Elizabeth was an avid lover of music and during her lifetime a steady stream of Italian musicians settled in Spain, notably composer and teacher Domenico Scarlatti and
the famous opera singer Farinelli. In 1737 Isabel Farnese had asked him to come to distract Philip V from his melancholy. Farinelli’s magnificent voice had been heard at the Imperial, French and British courts and at nearly all those of Italy, and at the age of thirty-two he had reached the peak if his fame. Farinelli quickly gained the sovereign’s complete confidence, so much so that he was exempt from submitting to the authority of any other person on institution in the country but the king and the queen. It is curious that, according to the famous singer’s own confession, the man who had given him the most practical advice on his art was the Emperor Charles VI, Philip V’s rival, who would never have suspected that his words would go to help the singer to perfect himself and to sweeten the last days of his old enemy.

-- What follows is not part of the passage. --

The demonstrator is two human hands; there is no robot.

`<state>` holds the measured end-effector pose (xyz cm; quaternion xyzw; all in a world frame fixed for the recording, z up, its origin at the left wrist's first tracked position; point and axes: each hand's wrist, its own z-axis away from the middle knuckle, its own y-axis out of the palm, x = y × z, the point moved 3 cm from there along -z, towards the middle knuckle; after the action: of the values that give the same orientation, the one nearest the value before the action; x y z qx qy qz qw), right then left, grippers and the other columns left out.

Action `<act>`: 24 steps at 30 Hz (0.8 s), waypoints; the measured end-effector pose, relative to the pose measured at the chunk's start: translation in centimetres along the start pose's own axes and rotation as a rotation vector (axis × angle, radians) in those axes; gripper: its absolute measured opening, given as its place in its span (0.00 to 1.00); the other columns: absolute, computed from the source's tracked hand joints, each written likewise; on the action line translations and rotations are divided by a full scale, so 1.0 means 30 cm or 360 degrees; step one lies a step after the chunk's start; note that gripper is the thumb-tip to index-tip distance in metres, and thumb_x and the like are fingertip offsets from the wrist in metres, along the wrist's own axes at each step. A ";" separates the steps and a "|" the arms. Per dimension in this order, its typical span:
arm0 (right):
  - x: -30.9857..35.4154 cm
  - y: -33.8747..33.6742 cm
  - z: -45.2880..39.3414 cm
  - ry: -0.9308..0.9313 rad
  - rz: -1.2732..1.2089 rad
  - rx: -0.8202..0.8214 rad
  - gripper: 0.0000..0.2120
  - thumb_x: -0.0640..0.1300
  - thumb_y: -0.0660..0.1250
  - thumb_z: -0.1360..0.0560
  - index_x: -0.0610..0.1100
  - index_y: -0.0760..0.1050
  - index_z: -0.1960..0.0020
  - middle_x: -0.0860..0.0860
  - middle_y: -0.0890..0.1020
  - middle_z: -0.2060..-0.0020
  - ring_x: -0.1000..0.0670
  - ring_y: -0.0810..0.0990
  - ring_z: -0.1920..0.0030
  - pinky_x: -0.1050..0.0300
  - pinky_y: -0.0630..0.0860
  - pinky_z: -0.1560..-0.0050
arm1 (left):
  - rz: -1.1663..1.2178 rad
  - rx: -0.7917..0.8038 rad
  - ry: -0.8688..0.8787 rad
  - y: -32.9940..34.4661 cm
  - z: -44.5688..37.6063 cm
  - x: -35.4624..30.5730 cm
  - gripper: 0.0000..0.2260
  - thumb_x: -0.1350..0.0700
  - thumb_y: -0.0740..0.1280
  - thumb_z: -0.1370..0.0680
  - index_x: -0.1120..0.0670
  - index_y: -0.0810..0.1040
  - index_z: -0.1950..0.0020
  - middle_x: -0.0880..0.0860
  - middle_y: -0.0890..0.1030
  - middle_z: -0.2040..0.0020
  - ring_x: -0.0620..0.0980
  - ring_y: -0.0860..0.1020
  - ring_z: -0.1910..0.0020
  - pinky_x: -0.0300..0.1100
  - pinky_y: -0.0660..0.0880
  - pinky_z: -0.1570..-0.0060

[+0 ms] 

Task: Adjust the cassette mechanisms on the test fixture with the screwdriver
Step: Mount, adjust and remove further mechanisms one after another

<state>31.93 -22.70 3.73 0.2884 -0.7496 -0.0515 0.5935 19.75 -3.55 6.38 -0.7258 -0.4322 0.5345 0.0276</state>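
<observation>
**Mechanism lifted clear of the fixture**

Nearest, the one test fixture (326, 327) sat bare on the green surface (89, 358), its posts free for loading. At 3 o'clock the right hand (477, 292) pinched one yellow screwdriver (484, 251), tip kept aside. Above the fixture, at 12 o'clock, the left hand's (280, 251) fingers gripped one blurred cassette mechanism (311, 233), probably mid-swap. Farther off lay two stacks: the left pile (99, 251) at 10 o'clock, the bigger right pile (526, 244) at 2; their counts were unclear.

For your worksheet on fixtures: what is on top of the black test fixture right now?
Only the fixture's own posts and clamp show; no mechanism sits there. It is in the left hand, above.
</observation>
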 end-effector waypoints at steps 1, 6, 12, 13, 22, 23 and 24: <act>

The eighteenth century is remarkable for the number of its interesting or influential queens. If Queen Anne be taken as closing rather the previous generation, the age of the Stuarts and of Louis XIV, yet the importance of Caroline of Anspach upon English history must not be underrated. But upon the continent this peculiar feature of the century is more striking. The names of the Empress Maria Theresa, of Catherine of Russia, of Louisa of Prussia, and of Marie Antoinette, have all been deeply carved in history. Elisabeth Farnese is unquestionably less well known than the other queenly celebrities, and yet she hardly yields to them in importance. “The History so-called of Europe,” wrote Carlyle, “ went canting from side to side; heeling at a huge rate according to the passes and lunges these two giant figures, Imperial Majesty and the Termagant of Spain, made at one another for a twenty years or more.”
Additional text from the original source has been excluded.